16. Fractional Shares. The Company shall not be required to issue or deliver any fractional Shares pursuant to the Plan and, unless otherwise provided by the Committee, fractional shares shall be settled in cash.
17. Withholding Taxes. To the extent required by Applicable Law, a Participant shall be required to satisfy, in a manner satisfactory to the Company or Subsidiary, as applicable, any withholding tax obligations that arise by reason of a Stock Option or Stock Appreciation Right exercise, the vesting of or settlement of Shares under an Award, an election pursuant to Section 83(b) of the Code or otherwise with respect to an Award. The Company and its Subsidiaries shall not be required to issue or deliver Shares, make any payment or to recognize the transfer or disposition of Shares until such obligations are satisfied. The Committee may permit or require these obligations to be satisfied by having the Company withhold a portion of the Shares that otherwise would be issued or delivered to a Participant upon exercise of a Stock Option or Stock Appreciation Right or upon the vesting or settlement of an Award, or by tendering Shares previously acquired, in each case having a Fair Market Value equal to the minimum amount required by Applicable Law to be withheld or paid (or such other amount that will not result in adverse accounting consequences for the Company or a Subsidiary). Any such elections are subject to such conditions or procedures as may be established by the Committee and may be subject to disapproval by the Committee.
18. Foreign Employees. Without amending the Plan, the Committee may grant Awards to Participants who are foreign nationals, or who are subject to Applicable Laws of one or more non-United States jurisdictions, on such terms and conditions different from those specified in the Plan as may in the judgment of the Committee be necessary or desirable to foster and promote achievement of the purposes of the Plan, and, in furtherance of such purposes, the Committee may make such modifications, amendments, procedures, and the like as may be necessary or advisable to comply with provisions of Applicable Laws of other countries in which the Company or its Subsidiaries operate or have employees.
19. Termination for Cause; Forfeiture of Awards.
(a) Termination for Cause.
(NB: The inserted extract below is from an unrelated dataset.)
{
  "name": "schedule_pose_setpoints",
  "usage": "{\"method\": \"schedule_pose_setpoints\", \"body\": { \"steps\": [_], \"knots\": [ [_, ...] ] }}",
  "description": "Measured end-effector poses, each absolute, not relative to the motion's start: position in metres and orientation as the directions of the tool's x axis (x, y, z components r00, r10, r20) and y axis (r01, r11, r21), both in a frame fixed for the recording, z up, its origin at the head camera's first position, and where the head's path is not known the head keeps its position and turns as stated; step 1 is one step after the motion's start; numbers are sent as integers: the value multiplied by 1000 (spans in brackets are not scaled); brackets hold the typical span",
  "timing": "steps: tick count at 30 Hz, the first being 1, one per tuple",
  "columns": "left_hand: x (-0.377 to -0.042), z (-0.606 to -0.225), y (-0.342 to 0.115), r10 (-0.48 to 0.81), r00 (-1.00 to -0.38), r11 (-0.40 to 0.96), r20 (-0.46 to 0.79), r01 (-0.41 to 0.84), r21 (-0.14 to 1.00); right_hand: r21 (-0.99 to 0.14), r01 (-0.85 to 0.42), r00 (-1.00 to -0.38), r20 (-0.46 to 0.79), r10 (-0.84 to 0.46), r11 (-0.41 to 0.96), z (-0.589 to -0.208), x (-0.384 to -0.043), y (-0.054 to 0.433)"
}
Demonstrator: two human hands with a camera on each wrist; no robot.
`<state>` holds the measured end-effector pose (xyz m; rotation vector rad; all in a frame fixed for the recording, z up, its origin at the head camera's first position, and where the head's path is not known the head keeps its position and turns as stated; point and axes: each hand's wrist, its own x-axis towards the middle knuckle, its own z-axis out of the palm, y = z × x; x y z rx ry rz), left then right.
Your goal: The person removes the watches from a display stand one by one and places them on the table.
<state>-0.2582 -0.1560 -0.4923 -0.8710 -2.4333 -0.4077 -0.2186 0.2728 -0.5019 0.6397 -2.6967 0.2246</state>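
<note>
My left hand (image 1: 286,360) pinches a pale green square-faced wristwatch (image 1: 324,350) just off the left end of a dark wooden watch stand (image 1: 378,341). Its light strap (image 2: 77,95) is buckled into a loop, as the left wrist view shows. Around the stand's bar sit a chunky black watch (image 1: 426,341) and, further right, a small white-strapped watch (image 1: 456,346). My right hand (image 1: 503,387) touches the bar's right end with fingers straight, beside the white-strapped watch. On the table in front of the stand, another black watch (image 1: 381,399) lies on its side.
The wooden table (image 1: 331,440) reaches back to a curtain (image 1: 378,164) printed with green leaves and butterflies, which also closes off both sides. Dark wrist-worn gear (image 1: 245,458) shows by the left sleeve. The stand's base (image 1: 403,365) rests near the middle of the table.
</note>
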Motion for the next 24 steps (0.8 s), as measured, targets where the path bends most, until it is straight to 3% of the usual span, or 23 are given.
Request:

If a Participant’s employment or service is terminated by the Company or a Subsidiary for Cause, as determined by the Committee in its sole discretion, then, promptly upon receiving notice of the Committee’s determination, the Participant shall: (i) forfeit all Awards to the extent then held by the Participant; and (ii) to the extent demanded by the Committee in its sole discretion, (A) return to the Company or the Subsidiary all Shares that the Participant has not disposed of that had been acquired, pursuant to Awards within 2 years prior to the Participant’s date of termination in exchange for payment by the Company or the Subsidiary of any amount actually paid therefor by the Participant; and (B) with respect to any Shares acquired pursuant to an Award within 2 years prior to the Participant’s
date of termination that were disposed of, pay to the Company or the Subsidiary, in cash, the excess, if any, of: (x) the Fair Market Value of the Shares on the date acquired, over (y) any amount actually paid by the Participant for the Shares.
(b) Compensation Recovery Policy. Any Award granted to a Participant or amounts paid thereunder shall be subject to forfeiture or repayment pursuant to the terms of any applicable compensation recovery policy adopted by the Company, including any such policy that may be adopted to comply with the Dodd-Frank Wall Street Reform and Consumer Protection Act or any rules or regulations issued by the Securities and Exchange Commission rule or applicable securities exchange, whether or not such policy was in place at the time of grant of an Award.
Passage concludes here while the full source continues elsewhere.